Rosa Lucca Caiaffa Santos, Sarhan Mariam, Pimentel Andre Silva
Departamento de Química, Pontifícia Universidade Católica do Rio de Janeiro, Rio de Janeiro, RJ 22453-900, Brazil.
Environ Health (Wash). 2025 Jan 27;3(3):321-333. doi: 10.1021/envhealth.4c00218. eCollection 2025 Mar 21.
The local interpretable model-agnostic explanation method was used to unveil substructures (toxic alerts) that cause endocrine disruption in chemical compounds using machine learning models. The random forest classifier was applied to build explainable models with the TOX21 data sets after data curation. Using these models applied to the EDC and EDKB-FDA data sets, the substructures that cause endocrine disruption in chemical compounds were unveiled, providing stable, more specific, and consistent explanations, which are essential for trust and acceptance of the findings, mainly due to the difficulty of finding relevant experimental evidence for different receptors (androgen, estrogen, aryl hydrocarbon, aromatase, and peroxisome proliferator-activated receptors). This approach is significant because of its contribution to the interpretability of explainable machine learning algorithms, particularly in the context of unveiling substructures associated with endocrine disruption in five targets (androgen receptor, estrogen receptor, aryl hydrocarbon receptors, aromatase receptors, and peroxisome proliferator-activated receptors), thereby advancing the relevant field of environmental toxicology, where a careful evaluation of the potential risks of exposure to new compounds is needed. The specific substructures thiophosphate, sulfamate, anilide, carbamate, sulfamide, and thiocyanate are presented as toxic alerts that cause endocrine disruption to better understand their potential risks and adverse effects on human health and the environment.

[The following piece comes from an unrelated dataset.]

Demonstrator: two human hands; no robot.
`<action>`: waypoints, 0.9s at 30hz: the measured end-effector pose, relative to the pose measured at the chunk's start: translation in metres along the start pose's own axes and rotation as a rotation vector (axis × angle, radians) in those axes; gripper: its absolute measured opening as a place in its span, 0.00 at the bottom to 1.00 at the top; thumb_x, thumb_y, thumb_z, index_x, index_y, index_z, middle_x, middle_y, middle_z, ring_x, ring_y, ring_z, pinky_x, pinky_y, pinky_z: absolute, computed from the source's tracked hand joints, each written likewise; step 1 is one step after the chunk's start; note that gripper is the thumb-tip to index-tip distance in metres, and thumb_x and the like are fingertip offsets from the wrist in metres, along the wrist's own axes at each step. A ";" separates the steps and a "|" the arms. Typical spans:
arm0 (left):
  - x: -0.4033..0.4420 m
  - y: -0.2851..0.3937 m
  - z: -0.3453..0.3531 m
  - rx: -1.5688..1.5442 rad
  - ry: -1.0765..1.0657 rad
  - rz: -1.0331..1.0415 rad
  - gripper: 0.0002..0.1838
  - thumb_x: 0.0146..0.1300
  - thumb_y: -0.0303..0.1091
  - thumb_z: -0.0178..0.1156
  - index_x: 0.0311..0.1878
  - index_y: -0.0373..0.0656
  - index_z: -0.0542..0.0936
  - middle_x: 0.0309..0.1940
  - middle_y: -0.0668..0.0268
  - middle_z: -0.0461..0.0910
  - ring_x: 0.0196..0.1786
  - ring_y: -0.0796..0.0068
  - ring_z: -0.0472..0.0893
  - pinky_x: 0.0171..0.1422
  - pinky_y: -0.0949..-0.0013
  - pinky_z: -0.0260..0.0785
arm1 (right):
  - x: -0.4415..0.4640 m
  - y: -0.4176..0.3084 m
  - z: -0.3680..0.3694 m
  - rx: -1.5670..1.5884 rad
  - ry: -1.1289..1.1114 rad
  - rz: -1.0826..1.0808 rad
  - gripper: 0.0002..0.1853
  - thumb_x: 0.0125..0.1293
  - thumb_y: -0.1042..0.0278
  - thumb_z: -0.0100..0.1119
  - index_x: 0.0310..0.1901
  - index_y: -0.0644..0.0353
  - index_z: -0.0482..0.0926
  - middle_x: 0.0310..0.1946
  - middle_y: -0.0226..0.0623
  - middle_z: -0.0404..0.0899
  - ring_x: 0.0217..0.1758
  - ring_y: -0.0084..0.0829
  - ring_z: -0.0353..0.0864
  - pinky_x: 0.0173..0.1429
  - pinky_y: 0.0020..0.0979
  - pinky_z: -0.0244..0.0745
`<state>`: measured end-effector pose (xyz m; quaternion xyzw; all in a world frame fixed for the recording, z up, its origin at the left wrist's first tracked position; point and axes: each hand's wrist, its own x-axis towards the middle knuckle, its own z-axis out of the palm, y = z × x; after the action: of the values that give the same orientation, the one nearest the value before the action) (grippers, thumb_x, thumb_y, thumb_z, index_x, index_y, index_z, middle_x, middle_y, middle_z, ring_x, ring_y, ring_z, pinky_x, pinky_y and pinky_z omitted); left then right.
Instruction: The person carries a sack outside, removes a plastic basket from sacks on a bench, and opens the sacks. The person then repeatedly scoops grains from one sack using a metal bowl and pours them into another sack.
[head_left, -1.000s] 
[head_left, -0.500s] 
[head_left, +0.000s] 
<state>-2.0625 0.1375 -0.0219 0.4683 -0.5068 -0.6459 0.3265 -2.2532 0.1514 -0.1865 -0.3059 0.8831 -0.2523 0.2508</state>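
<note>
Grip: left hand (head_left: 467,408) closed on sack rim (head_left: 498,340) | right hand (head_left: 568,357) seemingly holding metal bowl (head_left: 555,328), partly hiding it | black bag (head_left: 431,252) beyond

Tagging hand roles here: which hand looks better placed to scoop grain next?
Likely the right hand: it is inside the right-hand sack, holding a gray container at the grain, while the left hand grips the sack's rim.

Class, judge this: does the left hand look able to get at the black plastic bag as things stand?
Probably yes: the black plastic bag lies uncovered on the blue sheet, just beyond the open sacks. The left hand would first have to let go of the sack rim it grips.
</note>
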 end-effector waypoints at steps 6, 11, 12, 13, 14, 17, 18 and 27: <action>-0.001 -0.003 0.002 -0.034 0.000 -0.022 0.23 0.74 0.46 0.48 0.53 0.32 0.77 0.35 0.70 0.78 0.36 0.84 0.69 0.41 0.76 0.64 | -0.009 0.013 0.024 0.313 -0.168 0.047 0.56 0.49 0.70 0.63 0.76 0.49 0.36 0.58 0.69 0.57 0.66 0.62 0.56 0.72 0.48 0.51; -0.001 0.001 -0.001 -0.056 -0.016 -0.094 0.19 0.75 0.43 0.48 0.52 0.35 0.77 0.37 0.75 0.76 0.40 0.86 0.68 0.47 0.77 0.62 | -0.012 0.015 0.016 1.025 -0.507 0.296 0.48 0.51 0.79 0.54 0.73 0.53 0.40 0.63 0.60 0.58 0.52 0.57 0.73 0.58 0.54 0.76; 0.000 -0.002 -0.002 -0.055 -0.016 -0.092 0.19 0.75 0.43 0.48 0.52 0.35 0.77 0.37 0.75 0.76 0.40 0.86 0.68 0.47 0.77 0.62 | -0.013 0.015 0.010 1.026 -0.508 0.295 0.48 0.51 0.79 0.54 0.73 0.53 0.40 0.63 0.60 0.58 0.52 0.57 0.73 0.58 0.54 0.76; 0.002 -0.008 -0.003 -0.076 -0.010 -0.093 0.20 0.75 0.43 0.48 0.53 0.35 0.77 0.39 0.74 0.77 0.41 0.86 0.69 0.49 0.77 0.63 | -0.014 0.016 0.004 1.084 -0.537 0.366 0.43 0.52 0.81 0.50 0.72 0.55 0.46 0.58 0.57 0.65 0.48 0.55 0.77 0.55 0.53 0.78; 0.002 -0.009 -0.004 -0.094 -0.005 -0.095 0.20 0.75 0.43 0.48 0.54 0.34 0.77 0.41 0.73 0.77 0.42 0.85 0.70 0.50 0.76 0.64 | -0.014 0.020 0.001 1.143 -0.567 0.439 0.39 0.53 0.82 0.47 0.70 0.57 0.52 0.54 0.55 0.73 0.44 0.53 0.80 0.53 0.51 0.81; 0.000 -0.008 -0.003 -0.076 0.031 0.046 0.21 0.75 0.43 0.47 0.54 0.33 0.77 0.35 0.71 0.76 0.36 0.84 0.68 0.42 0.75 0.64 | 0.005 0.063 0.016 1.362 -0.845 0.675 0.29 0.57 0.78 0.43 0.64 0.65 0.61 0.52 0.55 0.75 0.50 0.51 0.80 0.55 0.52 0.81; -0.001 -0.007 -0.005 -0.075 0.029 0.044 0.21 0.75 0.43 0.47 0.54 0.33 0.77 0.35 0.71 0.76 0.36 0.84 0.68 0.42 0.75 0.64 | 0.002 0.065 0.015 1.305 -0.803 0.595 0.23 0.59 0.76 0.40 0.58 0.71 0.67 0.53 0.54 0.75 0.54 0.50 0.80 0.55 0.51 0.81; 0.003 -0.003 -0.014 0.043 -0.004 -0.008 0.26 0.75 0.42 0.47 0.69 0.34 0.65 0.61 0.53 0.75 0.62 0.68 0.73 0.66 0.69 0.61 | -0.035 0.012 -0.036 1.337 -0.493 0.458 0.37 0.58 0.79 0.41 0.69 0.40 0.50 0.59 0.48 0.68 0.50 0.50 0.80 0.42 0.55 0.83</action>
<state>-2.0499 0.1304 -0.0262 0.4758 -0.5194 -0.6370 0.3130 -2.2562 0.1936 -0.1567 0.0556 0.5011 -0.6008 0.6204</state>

使用局部可解释模型无关解释方法,借助机器学习模型揭示导致化合物内分泌干扰的子结构(毒性警报)。在数据整理后,应用随机森林分类器利用TOX21数据集构建可解释模型。将这些模型应用于EDC和EDKB - FDA数据集,揭示了导致化合物内分泌干扰的子结构,提供了稳定、更具体且一致的解释,这对于研究结果的信任和接受至关重要,主要是因为难以找到针对不同受体(雄激素、雌激素、芳烃、芳香化酶和过氧化物酶体增殖物激活受体)的相关实验证据。这种方法意义重大,因为它有助于可解释机器学习算法的可解释性,特别是在揭示与五个靶点(雄激素受体、雌激素受体、芳烃受体、芳香化酶受体和过氧化物酶体增殖物激活受体)内分泌干扰相关的子结构方面,从而推动了环境毒理学相关领域的发展,在该领域需要仔细评估接触新化合物的潜在风险。具体的子结构硫代磷酸盐、氨基磺酸盐、酰苯胺、氨基甲酸酯、磺酰胺和硫氰酸盐被列为导致内分泌干扰的毒性警报,以便更好地了解它们对人类健康和环境的潜在风险及不利影响。